В это мгновение шум и крики умолкли. На амвон взошел один из придворных любимцев императора, епископ Урзакий Сингидонский (229); в руках он держал длинную пергаментную хартию. Два скорописца перед раскрытыми книгами приготовились записывать прения Собора, очинив тонкие перья из египетского тростника - каламуса. Урзакий читал повеление императора, обращенное к епископам:

"Констанций Победитель Триумфатор, досточтимый и вечный Август - всем собравшимся в Медиолане епископам".

Он требовал от Собора низложения Афанасия, патриарха Александрийского, в грубых и непристойных словах; называл всеми чтимого святого старца "негоднейшим из людей, изменником, сообщником буйного и гнусного Максенция".

Придворные льстецы - Валент, Евсевий, Аксентий - стали подписывать хартию. Но в толпе послышался ропот:

- Окаянная прелесть, велемудрые ухищрения арианских христоборцев! Не дадим патриарха в обиду!

- Кесарь называет себя вечным. Никто не вечен, кроме Бога. Кощунство!

Последние слова явственно услышал Констанций, стоявший за ковром.

Вдруг отдернул он завесу и вступил в залу собора. Копьеносцы окружали его. Лицо императора было гневно. Наступило молчание.

- Что это? Что это? - повторял слепой старец Озий; на лице его были недоумение и тревога.

- Отцы! - начал император, сдерживая гнев. - Позвольте мне, служителю Всеблагого, довести под Промыслом Его ревность мою до конца. Афанасий - мятежник, первый нарушитель вселенского мира...

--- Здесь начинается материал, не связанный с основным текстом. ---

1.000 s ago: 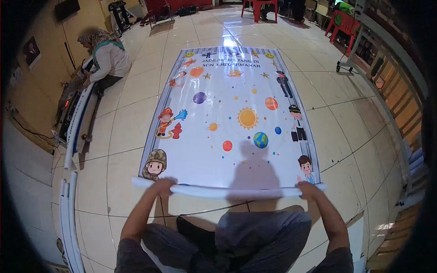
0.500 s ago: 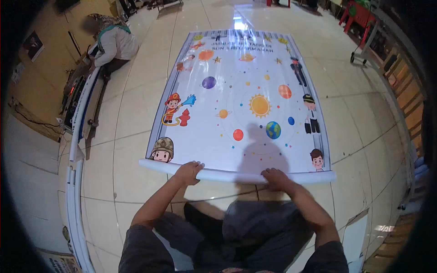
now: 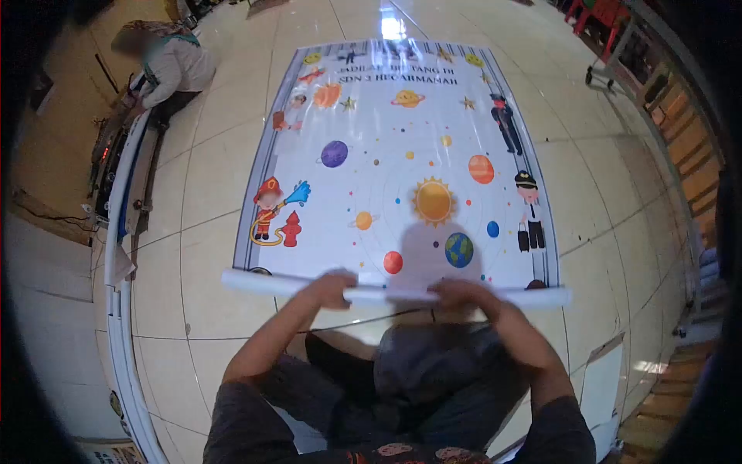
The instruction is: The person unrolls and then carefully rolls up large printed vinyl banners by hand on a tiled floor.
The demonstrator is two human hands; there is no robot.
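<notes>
A printed banner point(image 3: 301, 213) lies face up on the floor, showing planets, a sun and cartoon figures. Its near edge is wound into a white roll point(image 3: 390, 295) across the front of my folded legs. My left hand point(image 3: 328, 290) curls over the roll left of its middle. To the right of the middle, my right hand point(image 3: 462, 295) wraps over the same roll, slightly blurred. Both sets of fingertips are partly hidden. My shadow falls on the banner near the earth picture.
A person point(image 3: 170, 69) sits at the upper left beside dark equipment point(image 3: 108, 158) and a long white rail point(image 3: 120, 224). A wheeled metal frame point(image 3: 614, 46) and red chairs point(image 3: 599, 15) stand at the upper right. Wooden slats point(image 3: 688, 147) line the right side.
The roll has taken up more of the banner: the soldier and boy pictures at the near corners are now almost wholly wound in. My hands have come a little closer together.
</notes>
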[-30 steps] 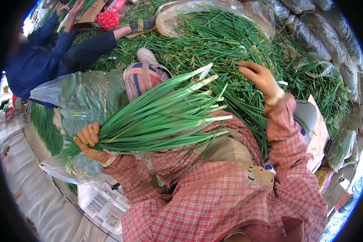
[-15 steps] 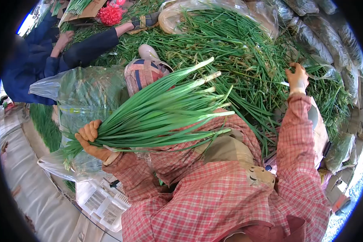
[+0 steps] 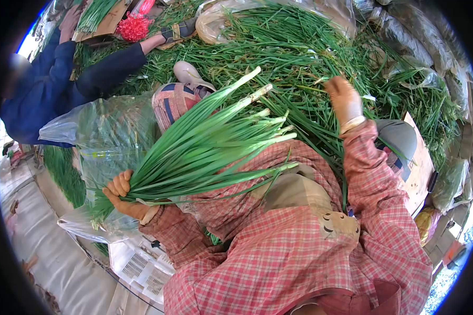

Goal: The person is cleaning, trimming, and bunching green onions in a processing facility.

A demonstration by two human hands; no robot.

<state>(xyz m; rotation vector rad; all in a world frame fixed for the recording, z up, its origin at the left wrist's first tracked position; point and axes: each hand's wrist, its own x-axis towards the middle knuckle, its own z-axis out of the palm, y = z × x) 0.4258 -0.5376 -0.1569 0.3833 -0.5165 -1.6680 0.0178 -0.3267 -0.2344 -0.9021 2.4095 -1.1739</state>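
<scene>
I have the bunch of green stalks at centre-left of the frame, its pale ends fanned toward the upper centre. My left hand, at the left, is clenched around the leaf ends. My right hand, upper right, is over the heap of loose greens; its fingers are bent, and I cannot tell whether they pinch a stalk.

Risks, in my judgement: the bunch is gripped at one end only, so a slackened left hand could let outer stalks slide out. Too hard a squeeze could crush the leaves. The pale ends lie unevenly, and stray stalks could snag on my checked sleeve.

Markings: a yellow strip on the clear plastic bag, left of centre, is illegible. The face-shaped patch, lower right of centre, bears no readable lettering. No brand is legible.
</scene>
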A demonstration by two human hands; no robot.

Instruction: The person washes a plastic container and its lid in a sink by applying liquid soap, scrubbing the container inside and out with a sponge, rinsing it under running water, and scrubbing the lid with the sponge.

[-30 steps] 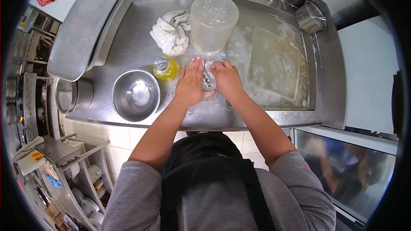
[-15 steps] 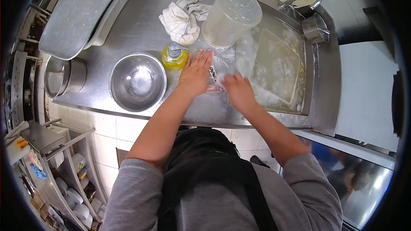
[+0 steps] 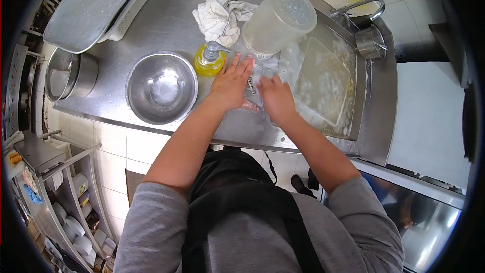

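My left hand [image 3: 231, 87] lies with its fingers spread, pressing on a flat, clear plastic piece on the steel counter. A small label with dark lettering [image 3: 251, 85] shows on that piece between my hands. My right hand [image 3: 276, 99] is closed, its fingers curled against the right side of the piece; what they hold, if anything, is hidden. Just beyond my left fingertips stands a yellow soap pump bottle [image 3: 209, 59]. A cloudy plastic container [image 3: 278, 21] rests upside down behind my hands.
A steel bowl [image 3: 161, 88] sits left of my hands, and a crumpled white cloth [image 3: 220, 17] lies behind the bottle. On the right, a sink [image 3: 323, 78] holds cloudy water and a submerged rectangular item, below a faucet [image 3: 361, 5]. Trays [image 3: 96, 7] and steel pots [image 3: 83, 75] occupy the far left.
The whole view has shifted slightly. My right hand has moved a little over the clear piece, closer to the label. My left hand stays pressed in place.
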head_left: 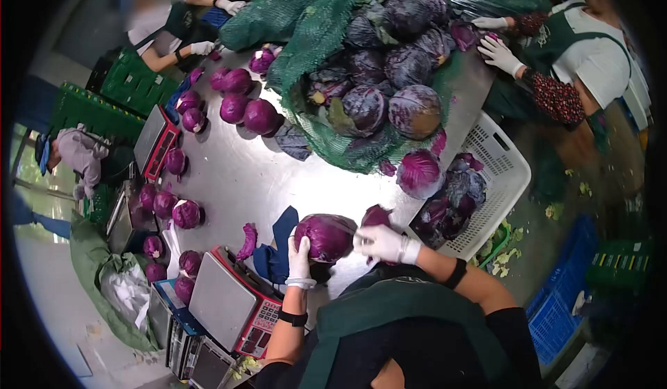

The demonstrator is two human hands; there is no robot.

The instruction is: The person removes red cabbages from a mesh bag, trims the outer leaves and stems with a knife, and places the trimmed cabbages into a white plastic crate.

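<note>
A red cabbage (324, 238) with a glossy purple surface is held up over the near edge of the metal table. My left hand (300, 262), in a white glove, grips its left side. At its right side, my gloved right hand (384, 243) has its fingers closed on a purple cabbage leaf (376, 216), which shows above the hand. Just beyond my right hand lies another red cabbage (419, 173) with pale veins. Dark blue cloth (271, 260) and a torn leaf strip (247, 241) lie left of my left hand.
A green net sack (306, 76) spills dark cabbages (406, 66) across the table (229, 173). Peeled cabbages line its left side beside red scales (229, 295). A white basket (511, 156) holding leaves stands at right. Co-workers' gloved hands (500, 55) are at the far side.
</note>
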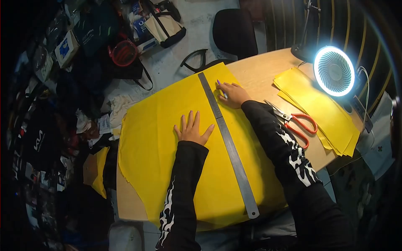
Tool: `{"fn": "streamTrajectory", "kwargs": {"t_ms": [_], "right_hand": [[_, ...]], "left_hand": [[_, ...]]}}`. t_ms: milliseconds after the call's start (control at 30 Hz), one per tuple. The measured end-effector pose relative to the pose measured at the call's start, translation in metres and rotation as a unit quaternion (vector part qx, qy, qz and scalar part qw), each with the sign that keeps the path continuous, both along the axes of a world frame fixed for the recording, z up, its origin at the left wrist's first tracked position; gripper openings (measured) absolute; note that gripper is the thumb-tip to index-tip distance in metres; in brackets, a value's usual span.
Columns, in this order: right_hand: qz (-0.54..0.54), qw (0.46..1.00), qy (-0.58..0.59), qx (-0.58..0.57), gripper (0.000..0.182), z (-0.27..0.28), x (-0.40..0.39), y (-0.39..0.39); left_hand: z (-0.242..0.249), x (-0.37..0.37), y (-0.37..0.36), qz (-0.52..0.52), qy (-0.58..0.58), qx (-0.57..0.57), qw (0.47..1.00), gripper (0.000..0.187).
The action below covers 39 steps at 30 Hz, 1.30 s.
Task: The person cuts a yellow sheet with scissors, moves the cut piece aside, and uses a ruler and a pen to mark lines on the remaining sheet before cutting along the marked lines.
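A large sheet of yellow fabric (155, 138) covers much of the table and hangs over its edges. Across it, slanting from upper middle to lower right, lies a long metal ruler (232, 146). My left hand (193, 129) rests flat on the fabric with fingers spread, its thumb close to the ruler's left edge. To the right of the ruler, my right hand (233, 95) is closed around a purple pen (219, 83), its tip end near the cloth. Red-handled scissors (293, 120) lie beside my right forearm, blades toward the upper left.
A stack of cut yellow pieces (320, 108) lies on the wooden table (261, 67) at right. Near it glows a round ring-lit fan (334, 71), with a lamp base (302, 52) behind. A black chair (235, 33) stands beyond the table; bags and clutter fill the left.
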State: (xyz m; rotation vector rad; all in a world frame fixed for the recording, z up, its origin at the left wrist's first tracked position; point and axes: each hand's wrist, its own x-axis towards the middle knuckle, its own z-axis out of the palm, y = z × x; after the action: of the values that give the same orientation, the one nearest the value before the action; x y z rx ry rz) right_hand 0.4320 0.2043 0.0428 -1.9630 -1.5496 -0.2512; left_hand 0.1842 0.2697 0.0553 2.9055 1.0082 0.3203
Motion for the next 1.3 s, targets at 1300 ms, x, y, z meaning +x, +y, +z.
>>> {"fn": "streamTrajectory", "kwargs": {"t_ms": [1300], "right_hand": [[-0.023,0.999,-0.010,-0.037,0.043,-0.006,0.003,0.003]], "left_hand": [[0.012,0.015,-0.034,-0.176,0.051,-0.006,0.983,0.083]]}}
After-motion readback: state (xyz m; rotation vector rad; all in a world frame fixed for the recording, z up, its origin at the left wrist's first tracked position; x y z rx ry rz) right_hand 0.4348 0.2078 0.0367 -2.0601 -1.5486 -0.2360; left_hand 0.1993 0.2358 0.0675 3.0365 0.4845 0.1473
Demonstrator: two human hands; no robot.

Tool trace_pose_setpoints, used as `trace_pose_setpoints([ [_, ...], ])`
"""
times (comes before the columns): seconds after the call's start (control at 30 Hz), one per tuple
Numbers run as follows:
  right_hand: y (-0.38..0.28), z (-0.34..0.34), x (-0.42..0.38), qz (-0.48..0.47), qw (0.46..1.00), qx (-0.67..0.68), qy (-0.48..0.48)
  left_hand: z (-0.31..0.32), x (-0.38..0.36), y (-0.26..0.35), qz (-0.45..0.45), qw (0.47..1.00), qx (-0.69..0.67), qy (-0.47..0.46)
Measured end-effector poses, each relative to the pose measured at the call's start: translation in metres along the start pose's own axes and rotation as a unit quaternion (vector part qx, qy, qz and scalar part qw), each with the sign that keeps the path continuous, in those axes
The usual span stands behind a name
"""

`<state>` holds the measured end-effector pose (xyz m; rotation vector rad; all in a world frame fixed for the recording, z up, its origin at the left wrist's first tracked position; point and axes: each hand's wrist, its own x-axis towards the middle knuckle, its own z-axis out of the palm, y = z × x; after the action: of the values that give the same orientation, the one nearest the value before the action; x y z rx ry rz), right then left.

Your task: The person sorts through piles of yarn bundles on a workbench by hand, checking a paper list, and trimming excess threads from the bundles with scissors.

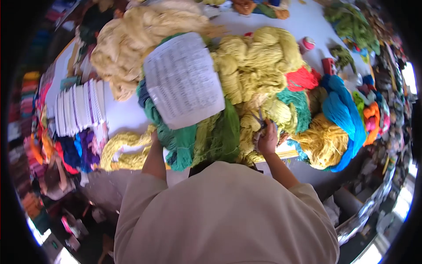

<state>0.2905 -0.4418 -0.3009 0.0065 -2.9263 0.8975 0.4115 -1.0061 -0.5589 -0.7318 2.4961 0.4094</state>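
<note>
My right hand [268,137] is closed around dark-handled scissors [260,120], whose blades point up over the pale yellow yarn [250,110]. My left hand [154,135] is at the left edge of the teal yarn [182,145], beside a pale yellow skein [125,145]; its fingers are mostly hidden by yarn. A sheet of paper with handwritten lines [184,81] lies on top of the teal and green yarn. Dark green yarn [225,132] hangs between my hands at the table's near edge.
Cream yarn [140,35] is heaped at the back left, near stacked white bundles [79,108]. Golden yarn [323,141], bright blue yarn [343,119] and red yarn [303,79] lie on the right. Another person's arm [60,174] shows at far left.
</note>
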Motion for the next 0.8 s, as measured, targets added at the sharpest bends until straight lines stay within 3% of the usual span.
trace_pose_setpoints([
  [0.03, 0.005, 0.003, 0.000, 0.005, 1.000, 0.010, -0.007, 0.010, 0.004, -0.006, -0.004, 0.997, -0.055, 0.054],
  [0.07, 0.004, 0.003, 0.000, 0.001, 1.000, 0.018, -0.008, -0.011, -0.007, 0.011, -0.092, 0.992, -0.088, 0.003],
  [0.17, -0.001, 0.003, 0.001, -0.016, 1.000, 0.007, -0.005, -0.046, -0.028, 0.039, -0.068, 0.995, -0.067, -0.014],
  [0.3, 0.000, 0.004, 0.000, -0.024, 1.000, 0.000, -0.007, -0.062, -0.041, 0.055, -0.109, 0.984, -0.139, -0.008],
  [0.43, 0.000, 0.004, -0.002, -0.039, 0.999, -0.007, -0.005, -0.098, -0.063, 0.089, -0.136, 0.983, -0.124, -0.028],
  [0.57, -0.003, 0.004, -0.004, -0.030, 0.999, -0.013, 0.006, -0.101, -0.068, 0.093, -0.128, 0.982, -0.139, -0.012],
  [0.7, -0.014, -0.014, -0.020, 0.050, 0.998, 0.023, 0.008, -0.091, -0.062, 0.084, -0.078, 0.987, -0.140, -0.009],
  [0.77, -0.019, -0.029, -0.044, 0.001, 0.996, -0.025, 0.084, -0.090, -0.062, 0.080, -0.045, 0.993, -0.111, -0.010],
  [0.8, -0.021, -0.036, -0.060, 0.030, 0.993, 0.049, 0.101, -0.085, -0.058, 0.077, -0.022, 0.996, -0.083, -0.008],
])
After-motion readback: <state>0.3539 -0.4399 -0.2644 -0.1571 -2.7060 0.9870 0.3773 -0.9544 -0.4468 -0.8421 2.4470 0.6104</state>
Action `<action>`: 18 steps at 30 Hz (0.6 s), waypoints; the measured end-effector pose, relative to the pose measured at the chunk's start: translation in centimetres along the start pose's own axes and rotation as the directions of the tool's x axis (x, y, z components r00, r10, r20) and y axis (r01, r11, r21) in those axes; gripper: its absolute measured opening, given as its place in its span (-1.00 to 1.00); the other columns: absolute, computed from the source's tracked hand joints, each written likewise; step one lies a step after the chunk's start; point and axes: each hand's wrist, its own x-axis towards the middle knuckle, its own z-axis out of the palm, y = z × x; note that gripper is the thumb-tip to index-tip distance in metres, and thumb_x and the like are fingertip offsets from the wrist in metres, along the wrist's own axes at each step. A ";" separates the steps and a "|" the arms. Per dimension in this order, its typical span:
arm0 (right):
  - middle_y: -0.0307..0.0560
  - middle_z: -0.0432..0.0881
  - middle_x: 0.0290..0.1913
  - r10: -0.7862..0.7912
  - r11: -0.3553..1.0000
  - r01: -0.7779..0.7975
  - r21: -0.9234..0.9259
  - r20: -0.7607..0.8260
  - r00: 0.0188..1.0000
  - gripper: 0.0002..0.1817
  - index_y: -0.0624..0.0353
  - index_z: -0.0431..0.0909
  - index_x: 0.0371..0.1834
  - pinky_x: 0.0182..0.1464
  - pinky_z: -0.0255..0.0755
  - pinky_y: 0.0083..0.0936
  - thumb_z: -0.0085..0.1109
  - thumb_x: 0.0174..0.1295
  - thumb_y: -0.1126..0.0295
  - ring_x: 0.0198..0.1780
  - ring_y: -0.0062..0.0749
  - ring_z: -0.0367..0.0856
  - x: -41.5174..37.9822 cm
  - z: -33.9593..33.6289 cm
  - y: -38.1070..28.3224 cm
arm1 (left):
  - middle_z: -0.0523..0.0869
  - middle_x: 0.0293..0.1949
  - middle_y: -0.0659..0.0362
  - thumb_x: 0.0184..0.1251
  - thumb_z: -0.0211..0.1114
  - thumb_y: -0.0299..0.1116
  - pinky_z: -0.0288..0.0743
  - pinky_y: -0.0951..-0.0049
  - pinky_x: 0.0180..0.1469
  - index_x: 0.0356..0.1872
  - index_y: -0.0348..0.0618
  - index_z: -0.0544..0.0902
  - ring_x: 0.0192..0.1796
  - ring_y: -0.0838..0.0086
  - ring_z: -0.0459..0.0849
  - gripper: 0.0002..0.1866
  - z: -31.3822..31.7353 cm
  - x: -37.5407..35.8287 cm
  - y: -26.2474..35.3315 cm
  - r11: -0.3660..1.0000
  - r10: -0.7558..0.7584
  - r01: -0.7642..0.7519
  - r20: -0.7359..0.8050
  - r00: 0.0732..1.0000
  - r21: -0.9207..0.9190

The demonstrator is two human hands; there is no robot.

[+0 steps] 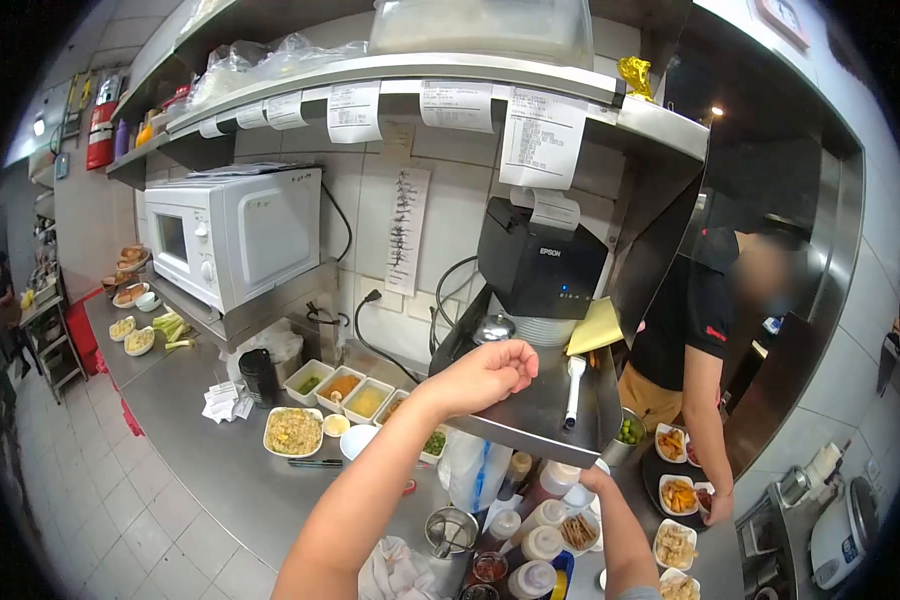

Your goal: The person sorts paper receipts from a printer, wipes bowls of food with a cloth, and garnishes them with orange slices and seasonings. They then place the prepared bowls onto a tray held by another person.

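Observation:
My left hand (pixel 495 375) is curled into a loose fist above the black metal shelf, with nothing visible in it. Just behind its knuckles is a silver domed call bell (pixel 495 328). A black receipt printer (pixel 542 262) stands behind the bell, with a paper slip coming out of its top. My right hand (pixel 598 480) reaches below the shelf's front edge, close to white-capped squeeze bottles (pixel 543 542) and a bowl of brown sticks (pixel 578 532). Its fingers are largely hidden, so I cannot make out what they touch.
Order slips (pixel 536 138) hang from the upper shelf. A white microwave (pixel 235 235) stands left, above fried rice (pixel 293 432) and topping tubs (pixel 340 388). On the right, a co-worker's hand (pixel 715 508) touches a small dish on a round black tray (pixel 653 468).

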 end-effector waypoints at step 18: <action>-0.12 0.56 -0.22 -0.135 0.695 0.599 0.397 -0.747 0.651 -0.68 0.21 0.44 -0.13 -0.16 0.45 -0.44 0.21 0.04 0.38 -0.20 -0.41 0.55 -11.7 -4.2 -7.4 | 0.41 -0.48 0.40 0.11 -0.02 -0.56 0.09 0.78 -0.53 -0.31 -0.06 0.48 -0.51 0.80 0.28 -0.83 -0.3 0.1 0.4 0.995 -0.037 0.045 -0.088 0.995 0.091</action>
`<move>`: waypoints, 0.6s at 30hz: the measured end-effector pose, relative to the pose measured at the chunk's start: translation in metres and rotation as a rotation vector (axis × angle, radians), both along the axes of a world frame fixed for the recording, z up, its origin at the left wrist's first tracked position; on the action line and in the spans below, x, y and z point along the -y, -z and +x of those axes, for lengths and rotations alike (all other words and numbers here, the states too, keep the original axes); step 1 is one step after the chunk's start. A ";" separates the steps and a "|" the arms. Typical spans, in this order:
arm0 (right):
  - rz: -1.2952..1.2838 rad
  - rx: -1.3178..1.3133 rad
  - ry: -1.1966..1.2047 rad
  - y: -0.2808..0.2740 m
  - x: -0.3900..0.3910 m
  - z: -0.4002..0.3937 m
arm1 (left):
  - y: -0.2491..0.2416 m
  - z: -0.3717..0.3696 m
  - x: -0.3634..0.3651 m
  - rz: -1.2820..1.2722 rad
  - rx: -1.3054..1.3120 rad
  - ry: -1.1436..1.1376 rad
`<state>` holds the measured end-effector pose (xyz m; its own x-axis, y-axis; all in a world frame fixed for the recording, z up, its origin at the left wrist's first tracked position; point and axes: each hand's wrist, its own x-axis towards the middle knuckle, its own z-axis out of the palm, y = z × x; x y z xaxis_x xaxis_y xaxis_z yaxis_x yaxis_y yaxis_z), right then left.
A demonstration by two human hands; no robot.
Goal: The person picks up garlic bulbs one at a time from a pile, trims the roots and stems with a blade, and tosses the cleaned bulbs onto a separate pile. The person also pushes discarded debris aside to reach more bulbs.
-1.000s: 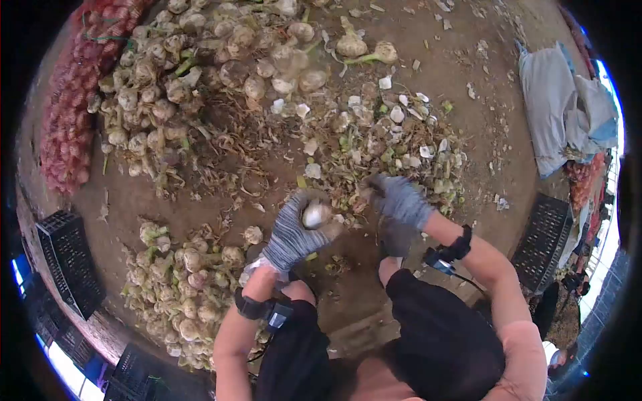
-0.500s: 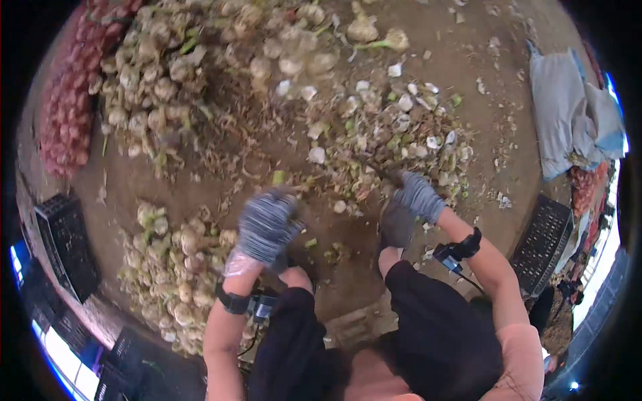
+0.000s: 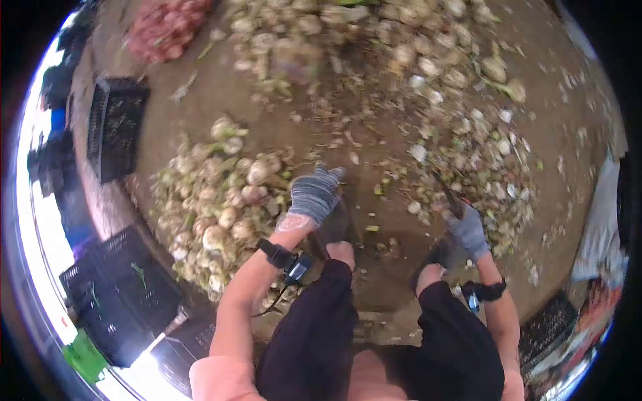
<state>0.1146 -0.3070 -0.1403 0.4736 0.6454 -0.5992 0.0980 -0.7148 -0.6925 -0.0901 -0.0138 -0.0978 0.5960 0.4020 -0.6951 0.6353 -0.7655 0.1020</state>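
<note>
My left hand (image 3: 315, 196), in a striped grey glove, is just right of a pile of whole garlic bulbs (image 3: 227, 217). Its fingers point up and to the right, apart, and nothing shows in them. My right hand (image 3: 468, 230), also gloved, is closed around a dark, narrow tool (image 3: 449, 194) that looks like a knife, its tip pointing up and left. That hand is at the lower left edge of a heap of trimmed garlic pieces and scraps (image 3: 498, 174).
A larger garlic heap (image 3: 307, 33) lies at the top, near a red net sack (image 3: 167, 28). Black crates (image 3: 117, 130) stand on the left, another crate (image 3: 550, 327) at lower right. A pale sack (image 3: 600, 220) is at the right edge. My feet are between the hands.
The view has swung left, so the piles appear further right. My left hand has moved close to the nearer garlic pile and its fingers have spread. My right hand keeps the tool.
</note>
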 end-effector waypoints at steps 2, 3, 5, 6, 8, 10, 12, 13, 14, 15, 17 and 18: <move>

Опять послышался ропот в толпе. Констанций умолк и с удивлением обвел глазами епископов. Чей-то голос произнес:

- Гнусную арианскую ересь анафематствуем!

- Вера, на которую восстаете вы, - возразил император, - наша вера. Если она еретическая, - почему же Господь Вседержитель даровал нам победу над всеми нашими супостатами - Константом, Ветранионом (230), Галлом, буйным и гнусным Максенцием? (231) Почему Сам Бог вложил в нашу священную десницу державу мира?

Отцы безмолвствовали. Тогда придворный льстец Валент, епископ Мурзийский, наклонился с подобострастным смирением:

- Бог откроет истину мудрости твоей, боголюбезнейший владыка! То, во что ты веруешь, не может быть ересью. Недаром Кирилл Иерусалимский (232) видел чудотворное знамение на небе в день твоей победы над Максенцием - Крест, окруженный радугой.

- Я так хочу! - прервал его Констанций, подымаясь. - Афанасий будет низложен властью, данной нам от Бога. Молитесь, дабы прекратились наконец всякие распри и словопрения, уничтожена была злоименная и человекоубийственная ересь сабеллиан, приверженцев негоднейшего Афанасия, воссияла же в сердцах у всех истина...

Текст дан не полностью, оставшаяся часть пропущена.